Second, in support of carbon capture, use and storage, it extends an existing asset stewardship obligation on oil and gas producers to consider whether infrastructure in the basin can be re-purposed to contribute to the net zero target. Here, as in the Energy White Paper and North Sea Transition Deal, the stated aim of repurposing the UKCS is clear enough. But with no proposed end date for oil and gas production, and a commitment to attract new investment into the sector, the policy is more likely to see renewables, hydrogen and CCS supplement rather than replace fossil fuel production.

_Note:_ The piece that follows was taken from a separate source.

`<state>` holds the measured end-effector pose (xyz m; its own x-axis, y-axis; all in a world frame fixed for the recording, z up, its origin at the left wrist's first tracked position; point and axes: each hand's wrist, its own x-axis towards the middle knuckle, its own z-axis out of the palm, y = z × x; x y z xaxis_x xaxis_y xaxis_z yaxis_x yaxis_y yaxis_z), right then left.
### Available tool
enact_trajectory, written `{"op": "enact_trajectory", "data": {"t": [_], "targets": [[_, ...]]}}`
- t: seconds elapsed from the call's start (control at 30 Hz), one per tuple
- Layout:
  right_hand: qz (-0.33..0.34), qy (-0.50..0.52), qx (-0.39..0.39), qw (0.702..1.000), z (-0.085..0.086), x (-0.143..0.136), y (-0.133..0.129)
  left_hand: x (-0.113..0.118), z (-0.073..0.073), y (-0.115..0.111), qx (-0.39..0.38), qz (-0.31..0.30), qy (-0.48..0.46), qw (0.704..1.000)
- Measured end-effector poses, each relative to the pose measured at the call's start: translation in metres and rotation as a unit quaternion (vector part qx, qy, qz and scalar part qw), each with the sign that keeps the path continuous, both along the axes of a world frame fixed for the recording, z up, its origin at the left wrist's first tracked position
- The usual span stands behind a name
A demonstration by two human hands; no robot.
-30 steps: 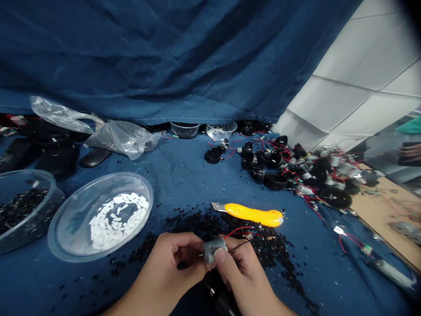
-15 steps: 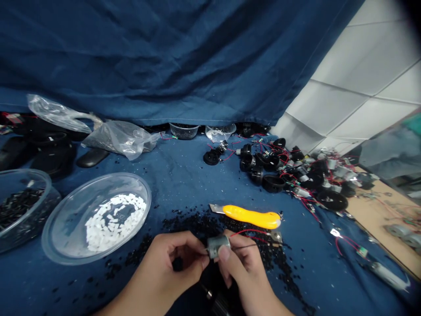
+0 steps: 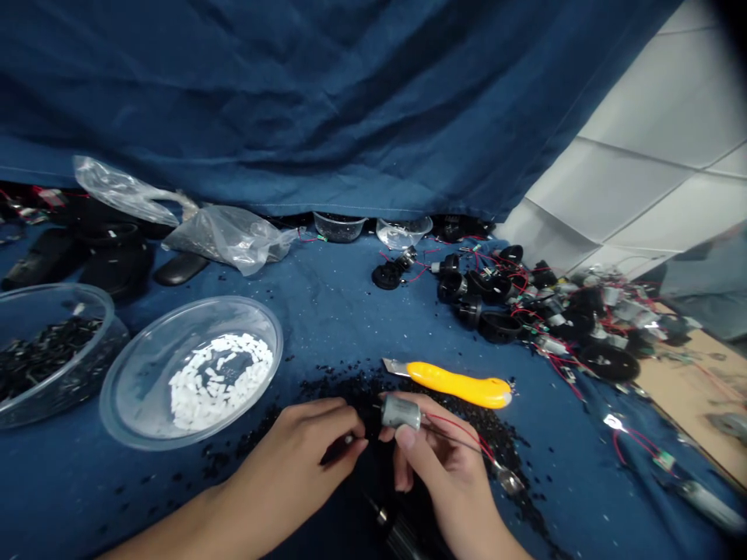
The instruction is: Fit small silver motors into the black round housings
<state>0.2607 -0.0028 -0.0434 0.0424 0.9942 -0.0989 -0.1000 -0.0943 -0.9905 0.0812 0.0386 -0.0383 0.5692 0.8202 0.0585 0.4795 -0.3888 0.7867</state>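
Between the thumb and fingers of my right hand (image 3: pixel 447 459) is a small silver motor (image 3: pixel 401 412), its thin shaft pointing left. Red and dark wires (image 3: pixel 461 428) trail from it to a shiny round metal piece (image 3: pixel 509 480). To the left of the motor, apart from it, my left hand (image 3: pixel 315 443) is closed in a pinch, with a small whitish thing (image 3: pixel 348 439) at the fingertips. Beyond my hands lies a yellow utility knife (image 3: pixel 458 384), blade out to the left. Below them is a dark tool with a metal tip (image 3: pixel 382 515), partly hidden.
A clear bowl of white pieces (image 3: pixel 192 373) stands left, beside a tub of black bits (image 3: pixel 113 327). Black crumbs (image 3: pixel 344 383) litter the blue cloth. Motors, black housings and red wires (image 3: pixel 560 311) are heaped at the right. Plastic bags (image 3: pixel 233 237) lie at the back left.
My left hand has drawn away from the motor, to the left. The motor now tilts differently in my right hand, and the metal piece hangs lower. The view has shifted slightly.
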Motion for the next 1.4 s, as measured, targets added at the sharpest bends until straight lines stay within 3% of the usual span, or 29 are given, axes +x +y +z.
{"op": "enact_trajectory", "data": {"t": [0.3,0.4,0.53,0.63,0.9,1.17,1.4], "targets": [[0.003,-0.047,0.007,0.999,0.003,-0.004,0.002,0.000,0.001,0.006,-0.033,-0.022,0.003,0.999],[0.009,-0.121,0.037,0.992,0.003,-0.002,0.001,-0.001,0.005,0.007,-0.032,-0.034,0.013,0.999],[0.051,-0.254,0.092,0.962,-0.001,0.002,-0.001,-0.002,0.006,0.008,-0.026,-0.040,0.013,0.999],[0.077,-0.295,0.101,0.947,-0.002,0.005,-0.002,-0.002,0.004,0.008,-0.020,-0.042,0.016,0.999],[0.017,-0.250,0.097,0.963,-0.003,0.004,0.002,0.000,-0.001,0.003,0.025,-0.036,0.038,0.998],[0.037,-0.241,0.091,0.966,-0.004,0.004,0.002,0.004,-0.005,0.006,0.078,-0.043,0.069,0.994],[0.049,-0.240,0.072,0.967,-0.003,0.005,0.002,-0.002,0.000,0.008,0.082,-0.033,0.084,0.993]]}}
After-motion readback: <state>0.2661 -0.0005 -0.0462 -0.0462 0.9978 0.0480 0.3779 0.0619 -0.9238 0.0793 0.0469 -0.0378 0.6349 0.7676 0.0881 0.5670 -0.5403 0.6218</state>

Third, the OGA strategy sets out a new ‘Net Zero Stewardship Expectation’ on oil and gas producers. This takes the form of action plans and benchmarking processes by which offshore operators can demonstrate improvement in reducing greenhouse gas emissions across the life cycle of upstream projects, from new development and production to eventual abandonment and decommissioning. The OGA Strategy proposes using these demonstrations of stewardship to inform its decision-making around consents on development plans and operations. It remains unclear, however, how the process for awarding production licenses will incorporate these criteria.

The UK operates a discretionary allocation system for licensing, in which a company must submit a work programme addressing a set of prescribed technical and financial criteria in order to receive a license. Over time, a growing range of requirements has been placed on operators as a condition of licensing. As it stands, however, the net zero stewardship expectation is not formally embedded in the regulatory mechanism for allocating new licenses. The North Sea Transition Deal proposes to introduce a ‘climate compatibility checkpoint’ before any new licensing rounds are brought forward. The OGA will weigh up national demand for oil and gas and the sector’s progress towards emission reduction (amongst other things) before deciding whether to issues new licenses. Key details are to be worked out later this year.

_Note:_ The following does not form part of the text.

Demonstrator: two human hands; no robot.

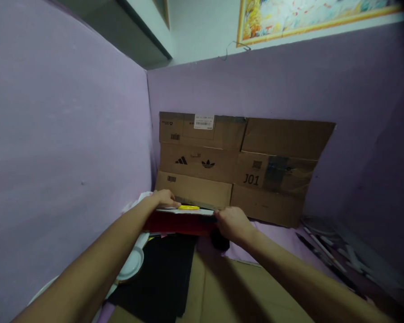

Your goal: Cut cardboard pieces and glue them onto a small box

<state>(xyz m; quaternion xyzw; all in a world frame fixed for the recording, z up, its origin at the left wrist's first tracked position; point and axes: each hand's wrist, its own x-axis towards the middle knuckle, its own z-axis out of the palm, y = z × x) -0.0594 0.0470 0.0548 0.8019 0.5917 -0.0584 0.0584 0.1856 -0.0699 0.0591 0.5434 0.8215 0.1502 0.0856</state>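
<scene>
Both arms reach forward to a flat red panel (178, 223) with a whitish upper edge, standing tilted in front of me. My left hand (164, 198) closes on its upper left edge. My right hand (234, 223) is closed round its right corner. A yellow, rounded object (189, 207) shows just above the whitish edge, next to the left fingertips; its lower part is hidden. Below my right hand sits a small black object (219, 241) whose kind is unclear. Whether the panel is a sheet or the side of a box, I cannot tell.
A flattened brown cardboard box (208, 179) leans on the lilac back wall (272, 85). Black sheets (158, 278) lie over cardboard (256, 291) nearer me. White round containers (131, 264) stand at left, partly behind my forearm. Pens and brushes (326, 255) lie at right.
</scene>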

Continuity for oil and gas?

The Energy White Paper identified the strategic goal of a ‘net zero basin by 2050’ but left the shape of this transformation unclear. The OGA Strategy and North Sea Transition Deal now bring important features of the emerging offshore regime into focus. Fundamentally, these policies are designed to ensure the UK Continental Shelf remains a space for investment in new oil and gas production while facilitating substantial investment in renewables, hydrogen and carbon management services. The final paragraph of the OGA Strategy makes clear the priority of investor confidence in petroleum exploration and production. It affirms that any conduct required by obligations in the strategy (including the net-zero obligation) that would deliver benefits to the UK should not be carried out if they are “outweighed by the damage to the confidence of investors in petroleum exploration and production projects in relevant UK waters.”

The new policy regime for offshore oil and gas introduces a new emission reduction challenge to the sector and requires offshore operators to adopt new ways of working. But it also leaves fundamental elements of the UK’s offshore oil and gas promotion policy unchanged. Output from the UKCS may have halved over the last two decades, but the UK remains the second largest oil and gas producer in the European area (after Norway) producing around 1% of the world’s oil and gas. Much of this is combusted in transport, heating and power generation without abatement, while the bulk of oil produced on the UKCS is exported and plays no direct role in national energy security (the situation for gas is different).

The emerging net zero policy regime on the UKCS offers hope to investors and workers in the oil and gas sector, in both the medium and longer term. However, promoting new oil and gas production as part of climate change mitigation raises strategic risks for climate leadership, particularly when action on climate change is shifting from emissions reduction to constraining fossil carbon at source. We can expect the credibility of government and industry plans for a ‘net zero basin’ to come under increasing scrutiny ahead of COP26.